Yupi, a first for the little band that could, national press in the form of a review in the Los Angeles Times. WHEE! Here's an except:

"This pulsating dance album is enough to make you stop bemoaning the death of salsa. Pianist, composer and Cubanophile Bill Wolfer invites some of Havana's top timba musicians to join him on the third CD by his band, Mamborama...

It takes skill and swing to mix it up in this league. Wolfer has the chops; the Palm Springs resident is a former soul-music session musician (Stevie Wonder, Michael Jackson) who travels often to Cuba. He produced, arranged and wrote or co-wrote all 11 songs on this CD, which is simultaneously cool and scorching, jazzy and funky, like the best Cuban dance music."

Here's the link, I think registration is required, but free.
A pleasant Saturday with El Benny

I've been sitting here fooling around at the computer, and listening to Benny Moré. I'm busting to see the new Cuban film "El Benny," word is that it's really good. I'm actually surprised that it's taken this long for a biopic of Benny to surface, but better late than never, and there is no danger that Cubans are going to forget Benny, he is revered as a God (A los Santos y Benny Moré is a common toast). My novia and her mom tried to take in a show of the flick at the Yara on La Rampa, but the line was overwhelming. I'll take her to see it when I get back in a few weeks.

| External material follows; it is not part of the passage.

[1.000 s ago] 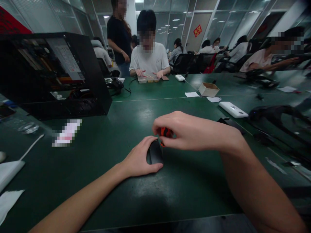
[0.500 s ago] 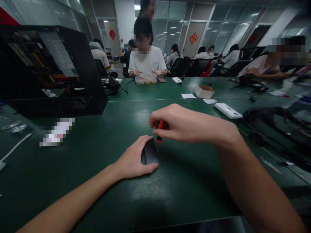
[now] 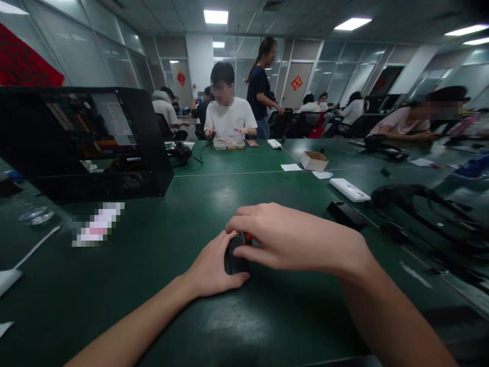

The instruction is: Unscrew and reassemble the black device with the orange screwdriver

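Note:
A small dark grey, flat-sided object [image 3: 237, 263] stands on the green table, and its exact kind I cannot make out. My left hand [image 3: 206, 270] grips it by the ends, thumb at the near end and fingers at the far end. Over its right side bends my right hand [image 3: 284, 234], closed around a screwdriver [image 3: 249, 236]. Only a bit of the red handle shows between the fingers; the shaft and tip are hidden. The right fingertips overlap the object in view, and whether they touch it is unclear.
An open black computer case [image 3: 153, 153] stands at left. To the right lie a black box [image 3: 347, 216], a white power strip [image 3: 349, 190], a small carton [image 3: 314, 161] and black straps [image 3: 416, 196]. A person [image 3: 231, 114] sits across the table [image 3: 198, 204].
My right hand has come lower and closer to the dark object, hiding most of the screwdriver. The view has tilted upward. The standing person behind has shifted right.

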The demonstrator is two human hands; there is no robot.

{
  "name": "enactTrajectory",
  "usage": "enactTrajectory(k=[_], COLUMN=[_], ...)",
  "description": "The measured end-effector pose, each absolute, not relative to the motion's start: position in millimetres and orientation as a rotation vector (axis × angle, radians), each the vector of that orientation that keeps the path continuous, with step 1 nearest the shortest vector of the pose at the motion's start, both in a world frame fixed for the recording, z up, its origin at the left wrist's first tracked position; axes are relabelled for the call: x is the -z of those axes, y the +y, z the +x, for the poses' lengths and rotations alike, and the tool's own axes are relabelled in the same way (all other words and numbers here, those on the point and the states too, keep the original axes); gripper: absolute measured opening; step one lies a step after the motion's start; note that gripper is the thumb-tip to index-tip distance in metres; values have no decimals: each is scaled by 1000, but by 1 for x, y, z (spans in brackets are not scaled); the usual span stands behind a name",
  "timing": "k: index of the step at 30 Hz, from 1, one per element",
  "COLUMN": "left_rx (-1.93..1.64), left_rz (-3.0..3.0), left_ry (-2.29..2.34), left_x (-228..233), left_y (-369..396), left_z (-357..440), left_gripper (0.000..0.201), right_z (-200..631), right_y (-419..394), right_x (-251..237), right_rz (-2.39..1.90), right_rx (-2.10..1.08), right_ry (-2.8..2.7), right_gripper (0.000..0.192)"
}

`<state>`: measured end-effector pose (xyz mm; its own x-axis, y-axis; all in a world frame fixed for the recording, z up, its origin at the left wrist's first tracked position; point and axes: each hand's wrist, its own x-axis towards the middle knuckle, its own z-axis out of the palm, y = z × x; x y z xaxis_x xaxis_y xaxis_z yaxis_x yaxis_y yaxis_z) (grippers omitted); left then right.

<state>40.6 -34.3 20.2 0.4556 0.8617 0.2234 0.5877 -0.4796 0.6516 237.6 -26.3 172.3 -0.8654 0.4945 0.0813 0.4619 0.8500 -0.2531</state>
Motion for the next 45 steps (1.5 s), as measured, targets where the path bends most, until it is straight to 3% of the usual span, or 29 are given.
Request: enactTrajectory(k=[6, 8, 11, 17, 24, 31, 34, 38, 41, 45], left_rx=[-734, -743, -767, -769, -787, -729, -696, -570, -566, -710], left_rz=[2186, 2206, 2241, 2204, 2215, 2286, 2381, 2542, 2669, 2822], left_ry=[1267, 1239, 1208, 1233, 1198, 1306, 1362, 1403, 1401, 1209], left_x=[-21, -19, -18, -17, -17, -10, -6, -4, -8, -15], left_y=[-36, -36, -35, -35, -35, -30, -23, -12, -8, -9], left_z=[40, 39, 39, 38, 37, 28, 20, 9, 3, 2], left_gripper=[57, 56, 65, 77, 80, 81, 93, 109, 103, 79], right_z=[233, 233, 236, 243, 233, 236, 233, 233, 237, 243], right_y=[-29, -29, -29, -27, -23, -22, -21, -17, -16, -17], right_x=[-172, -173, -175, -179, -171, -173, -173, -171, -170, -168], right_rz=[-683, -701, -785, -714, -950, -749, -875, -792, -800, -1053], right_rx=[-334, -297, -227, -381, -77, -285, -206, -243, -277, -143], right_ry=[-2897, -2910, -2885, -2894, -2852, -2872, -2860, -2854, -2844, -2850], right_gripper=[29, 21, 16, 19, 18, 25, 16, 21, 23, 16])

Many hard core Timba fans who may think that modern Cuban music begins and ends with Paulo FG and Michel Maza might be surprised at the influence that Benny has on the music today, more than forty years after his death. In fact, if you are arguing about who is the best Cuban singer, you have to exclude singers that have passed on, because otherwise, it all begins and ends with Beny. There. I've used both spellings. No can seem to agree whether there should be two "n"s or not, Benny is hardly a Castilian name, and the double "n" isn't used in Spanish. Whatever.

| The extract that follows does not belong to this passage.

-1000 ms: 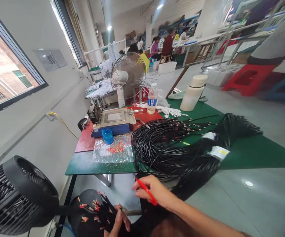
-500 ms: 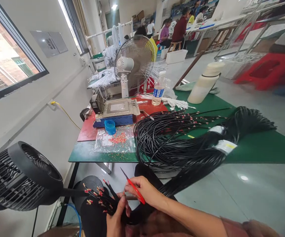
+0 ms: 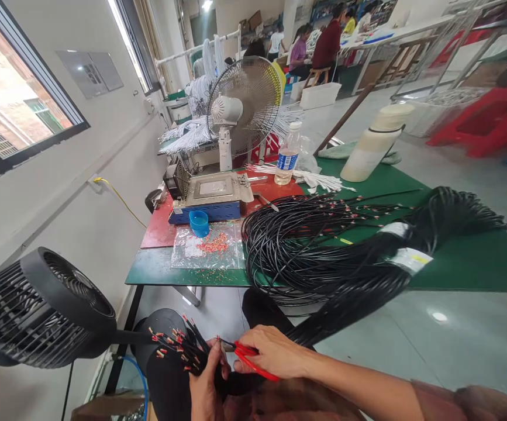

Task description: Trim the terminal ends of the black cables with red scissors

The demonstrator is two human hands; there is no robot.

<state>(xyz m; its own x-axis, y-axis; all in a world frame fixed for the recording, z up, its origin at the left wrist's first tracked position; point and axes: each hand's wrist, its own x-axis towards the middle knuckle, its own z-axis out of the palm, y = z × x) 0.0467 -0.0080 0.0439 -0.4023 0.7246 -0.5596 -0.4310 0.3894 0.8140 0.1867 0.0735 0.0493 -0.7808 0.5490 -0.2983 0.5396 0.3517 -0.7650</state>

You can hear El Benny every time Issac Delgado uses his high-pitched trademark call of "¡Ay! ¡Ay!" That is borrowed from Benny. El Indio's rapid fire scat singing, "Ven ven ven ve-de-be-de-be-de-be-be-de-be," originated with Benny.

What I've been listening to is the box set Grabaciones Completas, 91 songs and four and a half hours of brilliance, well worth the money. After that, I put on Tony Calá's solo album, Tony Calá canta a Beny Moré. Tony channels Beny perfectly, and somehow remains Tony, his vocals are superb, even though they are submerged in bad reverb. El Tosco arranged and produced the album, and the músicos of NG La Banda tear up Tosco's charts. It is badly recorded and mixed, and whoever mastered it should never be allowed within 100 meters of a recording studio again, but the performances overcome the technical shortcomings.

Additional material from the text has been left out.